A bunch of python codes to analyze text data in the construction industry. Mainly reconstitute the pre-exist python libraries for Natural Language Processing (NLP)
Project description
connlp
A bunch of python codes to analyze text data in the construction industry.
Mainly reconstitute the pre-exist python libraries for Natural Language Processing (NLP).
Project Information
- Supported by C!LAB (@Seoul Nat'l Univ.)
Contributors
- Seonghyeon Boris Moon (blank54@snu.ac.kr, https://github.com/blank54/)
- Gitaek Lee (lgt0427@snu.ac.kr)
- Taeyeon Chang (jgwoon1838@snu.ac.kr, a.k.a.
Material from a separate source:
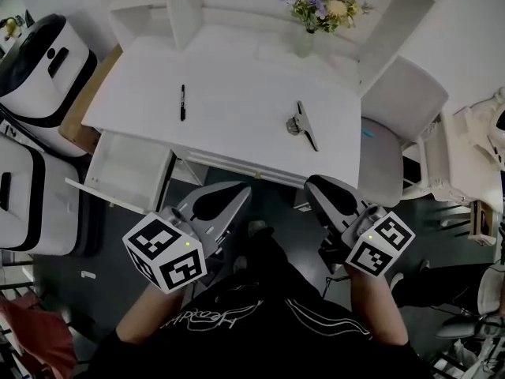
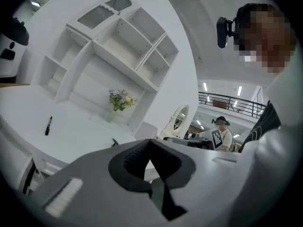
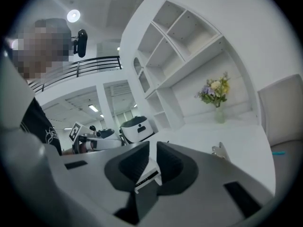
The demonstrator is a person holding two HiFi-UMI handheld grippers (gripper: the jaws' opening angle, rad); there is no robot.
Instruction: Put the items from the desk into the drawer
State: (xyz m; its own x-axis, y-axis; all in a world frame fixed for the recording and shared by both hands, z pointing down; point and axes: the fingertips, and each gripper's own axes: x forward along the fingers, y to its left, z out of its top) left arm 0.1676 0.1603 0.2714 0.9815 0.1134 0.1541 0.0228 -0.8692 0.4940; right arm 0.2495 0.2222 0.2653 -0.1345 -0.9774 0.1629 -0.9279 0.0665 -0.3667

Kowoon Chang)
- Sehwan Chung (hwani751@snu.ac.kr)
Initialize
Setup
pip install connlp
Test
If the code below runs with no error, connlp is installed successfully.
from connlp.test import hello
hello()
# 'Helloworld'
Preprocess
Preprocessing module supports English and Korean.
NOTE: No plan for other languages (by 2021.04.02.).
Normalizer
Normalizer normalizes the input text by eliminating trash characters and remaining numbers, alphabets, and punctuation marks.
from connlp.preprocess import Normalizer
normalizer = Normalizer()
normalizer.normalize(text='I am a boy!')
# 'i am a boy'
EnglishTokenizer
EnglishTokenizer tokenizes the input text in English based on word spacing.
The ngram-based tokenization is in preparation.
from connlp.preprocess import EnglishTokenizer
tokenizer = EnglishTokenizer()
tokenizer.tokenize(text='I am a boy!')
# ['I', 'am', 'a', 'boy!']
Embedding
Vectorizer
Vectorizer includes several text embedding methods that have been commonly used for decades.
tfidf
TF-IDF is the most commonly used technique for word embedding.
The TF-IDF model counts the term frequency(TF) and inverse document frequency(IDF) from the given documents.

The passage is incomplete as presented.